## THE TASK
Exact reproduction of the data is required, with images excluded.

PROVIDED DATA Block Start

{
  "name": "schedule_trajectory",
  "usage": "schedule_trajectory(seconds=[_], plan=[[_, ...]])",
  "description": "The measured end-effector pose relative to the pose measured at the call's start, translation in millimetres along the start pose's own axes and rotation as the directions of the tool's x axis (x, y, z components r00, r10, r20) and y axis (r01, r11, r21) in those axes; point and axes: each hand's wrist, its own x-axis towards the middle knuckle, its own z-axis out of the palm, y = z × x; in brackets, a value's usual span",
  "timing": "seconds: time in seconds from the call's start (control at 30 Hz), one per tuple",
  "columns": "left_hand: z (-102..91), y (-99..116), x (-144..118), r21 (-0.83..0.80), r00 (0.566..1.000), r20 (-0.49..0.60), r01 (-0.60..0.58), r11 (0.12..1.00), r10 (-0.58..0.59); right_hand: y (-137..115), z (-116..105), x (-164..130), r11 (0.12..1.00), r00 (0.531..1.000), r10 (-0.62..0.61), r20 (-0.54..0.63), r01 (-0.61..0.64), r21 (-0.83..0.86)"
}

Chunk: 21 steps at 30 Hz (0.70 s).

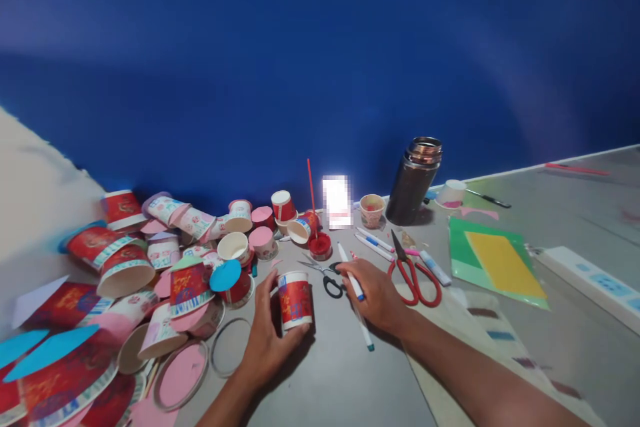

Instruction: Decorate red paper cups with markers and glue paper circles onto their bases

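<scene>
Red paper cup (295, 300) stands upright on the grey table (340, 380), just below frame centre; I see my left hand (267, 340) wrapped around its lower side from the left, fingers closed on it. My right hand (375, 297) lies palm down just right of the cup, apart from it, fingers curled over a white pen (350, 275) with a blue band; whether they actually clamp the pen I cannot tell. A second pen (364, 330) with a teal tip shows below that hand. Small black scissors (325, 277) lie between cup and right hand, handles touching the fingertips. Red scissors (413, 273) lie just right of the hand, with several markers (375, 243) above them. At centre I note a red lid (320, 245) with a red stick (311, 190) rising beside it. A dark metal flask (415, 180) stands upright right of centre, and a small cup (371, 210) sits to its left. Green and yellow sheets (493, 260) lie at right, a white strip (590, 283) beyond them. A heap of cups (150, 260), most tipped over, fills the left of the frame, with pink discs (183, 373), blue ovals (50, 347) and a ring (230, 347) in the lower left. A blue wall (320, 47) fills the upper frame.
</scene>
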Motion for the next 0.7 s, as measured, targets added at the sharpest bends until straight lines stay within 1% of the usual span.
schedule_trajectory(seconds=[0.13,0.2,0.27,0.33,0.4,0.43,0.47,0.57,0.6,0.7], plan=[[-3.8,4,2,-0.129,0.996,-0.022,0.079,0.988,-0.082,0,-3,2,1.0,1.0,-0.002,0.019,0.002,0.003],[-4.6,5,3,-0.227,0.994,-0.039,0.095,0.969,-0.106,2,-6,2,1.0,1.0,-0.018,0.016,0.018,0.001],[-4.4,6,4,-0.363,0.991,-0.033,0.111,0.925,-0.131,5,-10,1,1.0,1.0,-0.031,-0.007,0.031,0.001],[-3.5,7,5,-0.541,0.983,0.046,0.176,0.823,-0.179,10,-15,1,0.999,0.999,-0.034,-0.039,0.035,0.008],[-2.3,8,5,-0.697,0.958,0.182,0.285,0.658,-0.222,14,-18,0,0.999,0.998,-0.04,-0.055,0.041,0.017],[-1.8,10,5,-0.748,0.945,0.234,0.325,0.579,-0.228,16,-19,-1,0.999,0.999,-0.032,-0.044,0.033,0.02],[-1.3,12,5,-0.787,0.937,0.261,0.345,0.512,-0.23,18,-19,-2,0.999,0.999,-0.036,-0.029,0.037,0.021],[-0.7,18,4,-0.81,0.889,0.392,0.455,0.369,-0.235,21,-18,-7,1.0,1.0,-0.005,0.024,0.006,-0.013],[-1.0,19,4,-0.818,0.881,0.416,0.471,0.33,-0.226,21,-17,-10,1.0,0.999,-0.005,0.042,0.006,-0.025],[-3.2,20,5,-0.822,0.86,0.48,0.51,0.253,-0.174,21,-15,-15,0.997,0.997,-0.04,0.065,0.044,-0.066]])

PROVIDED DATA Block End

## RESULT BELOW
{
  "name": "schedule_trajectory",
  "usage": "schedule_trajectory(seconds=[_], plan=[[_, ...]])",
  "description": "The measured end-effector pose relative to the pose measured at the call's start, translation in millimetres along the start pose's own axes and rotation as the directions of the tool's x axis (x, y, z components r00, r10, r20) and y axis (r01, r11, r21) in those axes; point and axes: each hand's wrist, its own x-axis towards the middle knuckle, its own z-axis out of the palm, y = z × x; in brackets, a value's usual span",
  "timing": "seconds: time in seconds from the call's start (control at 30 Hz), one per tuple",
  "columns": "left_hand: z (-102..91), y (-99..116), x (-144..118), r21 (-0.83..0.80), r00 (0.566..1.000), r20 (-0.49..0.60), r01 (-0.60..0.58), r11 (0.12..1.00), r10 (-0.58..0.59); right_hand: y (-137..115), z (-116..105), x (-164..130), r11 (0.12..1.00), r00 (0.531..1.000), r10 (-0.62..0.61), r20 (-0.54..0.63), r01 (-0.61..0.64), r21 (-0.83..0.86)"
}

Chunk: 21 steps at 30 Hz (0.70 s).


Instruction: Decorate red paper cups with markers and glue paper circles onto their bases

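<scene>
Red paper cup (295, 300) stands upright on the grey table (340, 380), just below frame centre; I see my left hand (267, 340) wrapped around its lower side from the left, fingers closed on it. My right hand (375, 297) lies palm down just right of the cup, apart from it, fingers curled over a white pen (350, 275) with a blue band; whether they actually clamp the pen I cannot tell. A second pen (364, 330) with a teal tip shows below that hand. Small black scissors (325, 277) lie between cup and right hand, handles touching the fingertips. Red scissors (413, 273) lie just right of the hand, with several markers (375, 243) above them. At centre I note a red lid (320, 245) with a red stick (311, 190) rising beside it. A dark metal flask (415, 180) stands upright right of centre, and a small cup (371, 210) sits to its left. Green and yellow sheets (493, 260) lie at right, a white strip (590, 283) beyond them. A heap of cups (150, 260), most tipped over, fills the left of the frame, with pink discs (183, 373), blue ovals (50, 347) and a ring (230, 347) in the lower left. A blue wall (320, 47) fills the upper frame.
</scene>
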Motion for the next 0.7 s, as measured, targets added at the sharpest bends until straight lines stay within 1% of the usual span.
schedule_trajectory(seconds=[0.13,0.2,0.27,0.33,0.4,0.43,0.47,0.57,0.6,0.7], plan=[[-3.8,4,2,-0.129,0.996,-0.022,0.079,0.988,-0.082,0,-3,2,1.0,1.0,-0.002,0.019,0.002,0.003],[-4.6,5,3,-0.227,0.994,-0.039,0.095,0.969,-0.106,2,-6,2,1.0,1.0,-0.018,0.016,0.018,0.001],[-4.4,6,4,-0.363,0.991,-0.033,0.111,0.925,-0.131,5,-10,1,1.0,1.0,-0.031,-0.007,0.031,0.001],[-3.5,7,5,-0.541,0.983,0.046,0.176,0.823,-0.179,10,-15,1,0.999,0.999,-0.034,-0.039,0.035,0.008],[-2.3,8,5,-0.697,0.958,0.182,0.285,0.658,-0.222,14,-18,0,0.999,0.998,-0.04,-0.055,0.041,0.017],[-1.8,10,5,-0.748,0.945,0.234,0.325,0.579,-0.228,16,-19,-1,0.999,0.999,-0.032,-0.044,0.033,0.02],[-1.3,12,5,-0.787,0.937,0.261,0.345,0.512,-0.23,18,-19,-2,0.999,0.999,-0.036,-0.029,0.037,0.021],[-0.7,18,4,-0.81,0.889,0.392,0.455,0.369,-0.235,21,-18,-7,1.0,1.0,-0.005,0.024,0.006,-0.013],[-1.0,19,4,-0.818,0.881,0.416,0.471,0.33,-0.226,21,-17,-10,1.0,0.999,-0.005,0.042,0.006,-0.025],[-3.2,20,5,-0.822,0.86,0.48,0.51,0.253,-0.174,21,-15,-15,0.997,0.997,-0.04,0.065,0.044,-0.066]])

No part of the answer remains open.